Supplied data:
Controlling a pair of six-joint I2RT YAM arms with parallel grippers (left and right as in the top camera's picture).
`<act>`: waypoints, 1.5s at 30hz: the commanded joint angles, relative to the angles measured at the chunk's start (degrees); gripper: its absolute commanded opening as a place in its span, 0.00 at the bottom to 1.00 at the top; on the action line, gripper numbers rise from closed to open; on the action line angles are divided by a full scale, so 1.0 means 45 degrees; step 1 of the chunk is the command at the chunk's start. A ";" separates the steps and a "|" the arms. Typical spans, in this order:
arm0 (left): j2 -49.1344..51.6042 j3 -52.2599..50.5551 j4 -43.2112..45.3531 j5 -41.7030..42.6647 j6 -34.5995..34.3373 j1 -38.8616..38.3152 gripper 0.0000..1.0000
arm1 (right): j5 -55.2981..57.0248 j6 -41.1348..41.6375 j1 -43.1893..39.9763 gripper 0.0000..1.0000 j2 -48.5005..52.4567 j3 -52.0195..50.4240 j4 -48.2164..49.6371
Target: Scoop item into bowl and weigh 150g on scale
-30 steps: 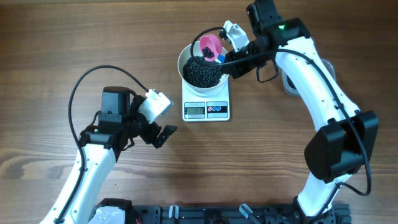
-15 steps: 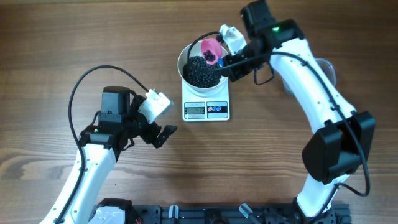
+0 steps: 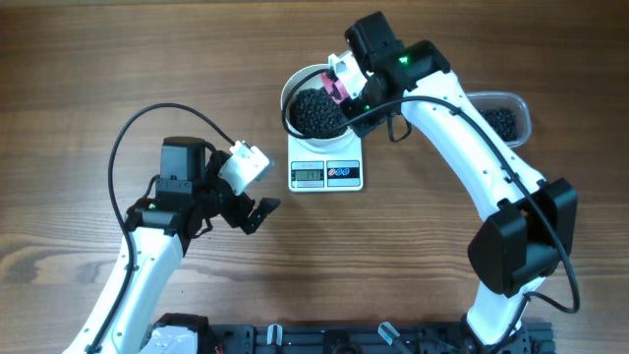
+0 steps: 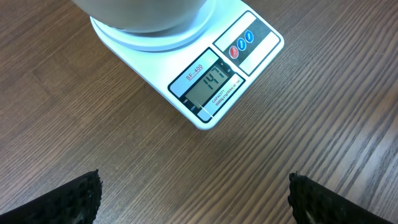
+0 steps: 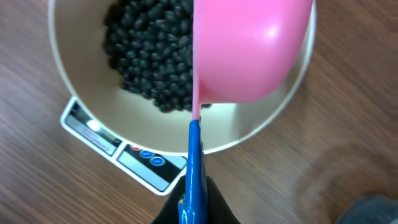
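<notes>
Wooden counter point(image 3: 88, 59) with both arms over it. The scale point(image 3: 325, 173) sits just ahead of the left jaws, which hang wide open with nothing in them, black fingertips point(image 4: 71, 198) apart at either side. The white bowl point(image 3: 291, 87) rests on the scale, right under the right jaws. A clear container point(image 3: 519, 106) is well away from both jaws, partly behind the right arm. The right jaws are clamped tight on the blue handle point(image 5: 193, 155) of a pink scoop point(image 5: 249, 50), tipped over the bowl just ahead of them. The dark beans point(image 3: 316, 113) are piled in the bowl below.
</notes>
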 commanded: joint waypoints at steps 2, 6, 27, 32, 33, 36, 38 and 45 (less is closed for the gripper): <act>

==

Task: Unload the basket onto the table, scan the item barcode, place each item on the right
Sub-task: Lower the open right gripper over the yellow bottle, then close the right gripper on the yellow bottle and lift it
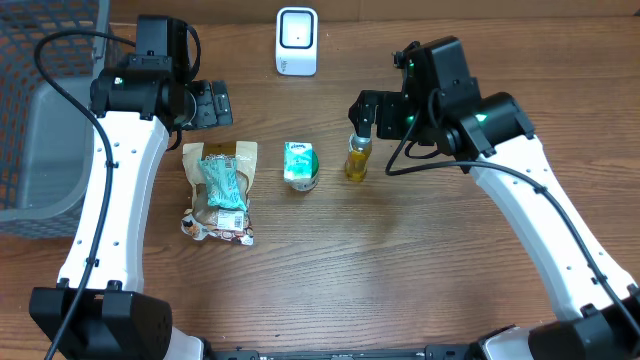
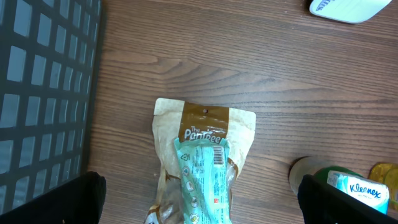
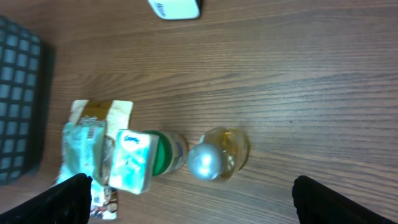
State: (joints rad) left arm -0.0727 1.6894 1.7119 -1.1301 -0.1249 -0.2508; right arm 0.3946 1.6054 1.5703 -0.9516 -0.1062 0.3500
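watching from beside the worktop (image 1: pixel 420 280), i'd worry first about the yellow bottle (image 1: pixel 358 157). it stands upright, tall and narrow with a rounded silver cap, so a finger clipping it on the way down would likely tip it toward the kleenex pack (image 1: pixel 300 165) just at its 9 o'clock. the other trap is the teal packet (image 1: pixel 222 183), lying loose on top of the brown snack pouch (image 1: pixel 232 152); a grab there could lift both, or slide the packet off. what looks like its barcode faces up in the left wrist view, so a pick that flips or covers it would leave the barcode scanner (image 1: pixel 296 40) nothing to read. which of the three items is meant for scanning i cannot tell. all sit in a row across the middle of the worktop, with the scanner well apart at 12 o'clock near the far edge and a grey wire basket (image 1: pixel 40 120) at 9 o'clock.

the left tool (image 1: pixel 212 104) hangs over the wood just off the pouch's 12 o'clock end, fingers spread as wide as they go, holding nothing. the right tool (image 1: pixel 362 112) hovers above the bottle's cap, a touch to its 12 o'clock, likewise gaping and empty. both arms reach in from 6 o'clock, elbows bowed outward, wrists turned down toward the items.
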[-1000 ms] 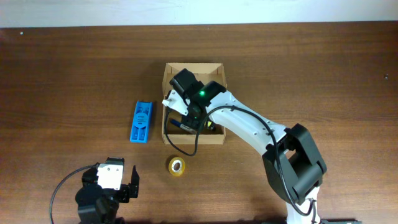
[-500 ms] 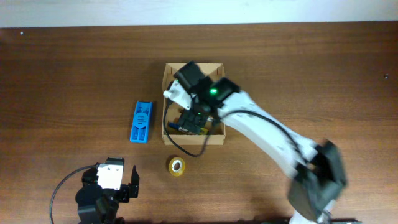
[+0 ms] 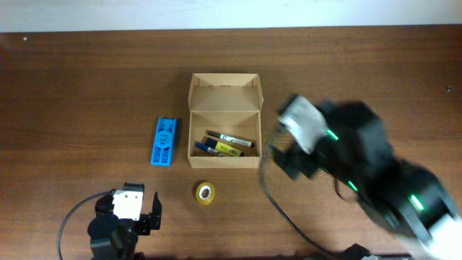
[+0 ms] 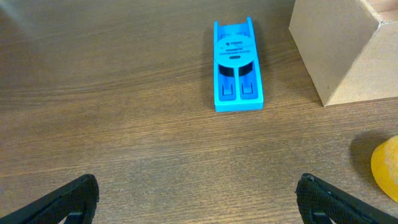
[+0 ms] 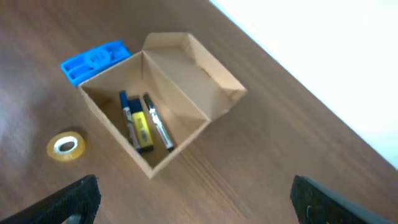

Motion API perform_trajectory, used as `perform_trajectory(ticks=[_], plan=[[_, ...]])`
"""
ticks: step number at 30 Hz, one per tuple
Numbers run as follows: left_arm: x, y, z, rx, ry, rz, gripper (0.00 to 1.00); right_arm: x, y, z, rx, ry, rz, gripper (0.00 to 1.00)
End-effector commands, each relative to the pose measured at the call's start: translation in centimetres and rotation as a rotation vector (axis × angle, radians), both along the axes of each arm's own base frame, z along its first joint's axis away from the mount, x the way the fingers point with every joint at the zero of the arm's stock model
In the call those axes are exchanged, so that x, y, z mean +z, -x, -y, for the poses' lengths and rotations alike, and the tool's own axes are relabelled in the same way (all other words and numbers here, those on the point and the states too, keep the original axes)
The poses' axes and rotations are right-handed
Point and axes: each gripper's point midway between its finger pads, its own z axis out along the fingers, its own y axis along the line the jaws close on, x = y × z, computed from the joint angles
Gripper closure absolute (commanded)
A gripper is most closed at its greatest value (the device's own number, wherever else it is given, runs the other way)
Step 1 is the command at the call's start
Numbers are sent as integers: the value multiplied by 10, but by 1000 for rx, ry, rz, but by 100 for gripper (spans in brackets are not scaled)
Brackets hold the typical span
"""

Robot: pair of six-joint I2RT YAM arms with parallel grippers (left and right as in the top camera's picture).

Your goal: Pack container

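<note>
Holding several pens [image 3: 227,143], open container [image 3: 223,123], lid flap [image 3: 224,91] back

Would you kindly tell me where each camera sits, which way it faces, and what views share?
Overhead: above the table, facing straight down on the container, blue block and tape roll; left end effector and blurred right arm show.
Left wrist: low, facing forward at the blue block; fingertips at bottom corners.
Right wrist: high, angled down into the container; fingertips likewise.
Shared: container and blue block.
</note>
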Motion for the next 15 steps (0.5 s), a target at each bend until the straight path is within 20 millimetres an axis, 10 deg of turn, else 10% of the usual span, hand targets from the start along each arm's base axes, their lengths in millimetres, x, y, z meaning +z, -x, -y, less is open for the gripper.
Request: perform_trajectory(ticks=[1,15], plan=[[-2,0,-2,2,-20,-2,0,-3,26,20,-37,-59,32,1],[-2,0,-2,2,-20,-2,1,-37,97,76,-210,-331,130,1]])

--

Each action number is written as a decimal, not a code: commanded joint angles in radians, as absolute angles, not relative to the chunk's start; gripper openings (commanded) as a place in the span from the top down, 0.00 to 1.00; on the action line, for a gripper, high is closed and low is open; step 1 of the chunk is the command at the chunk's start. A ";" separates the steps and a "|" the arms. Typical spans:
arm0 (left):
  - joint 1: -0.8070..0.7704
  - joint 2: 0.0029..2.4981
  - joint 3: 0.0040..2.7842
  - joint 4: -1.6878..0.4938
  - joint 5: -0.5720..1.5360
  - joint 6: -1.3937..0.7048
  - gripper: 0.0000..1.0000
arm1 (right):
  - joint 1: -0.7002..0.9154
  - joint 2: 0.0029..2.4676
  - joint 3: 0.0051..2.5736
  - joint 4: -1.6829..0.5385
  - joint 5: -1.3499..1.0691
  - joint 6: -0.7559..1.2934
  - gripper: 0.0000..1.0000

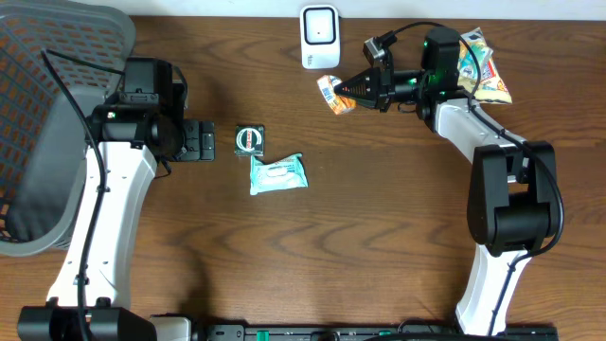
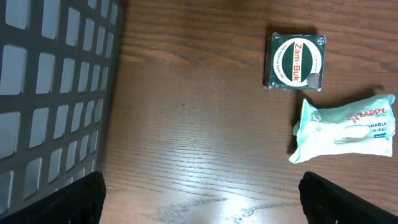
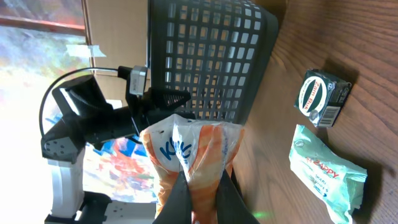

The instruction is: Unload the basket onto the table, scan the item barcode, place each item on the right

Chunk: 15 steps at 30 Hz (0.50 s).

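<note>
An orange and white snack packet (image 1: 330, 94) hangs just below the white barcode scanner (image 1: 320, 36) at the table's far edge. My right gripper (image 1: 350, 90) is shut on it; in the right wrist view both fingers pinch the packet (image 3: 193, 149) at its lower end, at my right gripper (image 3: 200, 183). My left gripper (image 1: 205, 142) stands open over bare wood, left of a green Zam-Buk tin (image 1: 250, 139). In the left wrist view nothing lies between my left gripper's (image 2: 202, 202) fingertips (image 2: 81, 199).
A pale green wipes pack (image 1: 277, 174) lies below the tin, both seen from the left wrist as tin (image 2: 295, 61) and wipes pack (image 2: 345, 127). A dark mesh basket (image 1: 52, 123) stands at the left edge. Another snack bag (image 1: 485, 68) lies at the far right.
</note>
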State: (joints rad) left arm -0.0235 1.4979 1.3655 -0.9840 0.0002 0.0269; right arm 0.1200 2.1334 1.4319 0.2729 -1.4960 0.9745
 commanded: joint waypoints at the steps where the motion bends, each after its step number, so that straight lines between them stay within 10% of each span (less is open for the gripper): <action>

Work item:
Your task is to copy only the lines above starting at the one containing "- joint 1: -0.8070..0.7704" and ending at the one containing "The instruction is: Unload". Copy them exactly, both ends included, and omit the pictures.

Final answer:
  - joint 1: -0.8070..0.7704
  - joint 2: 0.0029..2.4981
  - joint 3: 0.0040..2.7842
  - joint 4: -1.6878..0.4938
  - joint 5: -0.5720..1.5360
  - joint 6: -1.3937..0.7048
  - gripper: 0.0000..1.0000
arm1 (right):
  - joint 1: -0.7002..0.9154
  - joint 2: 0.0029..2.4676
  - joint 3: 0.0051..2.5736
  - joint 4: -1.6829..0.5385
  - joint 5: -1.3499..1.0691
  - joint 6: -0.7559..1.2934
  - gripper: 0.0000..1.0000


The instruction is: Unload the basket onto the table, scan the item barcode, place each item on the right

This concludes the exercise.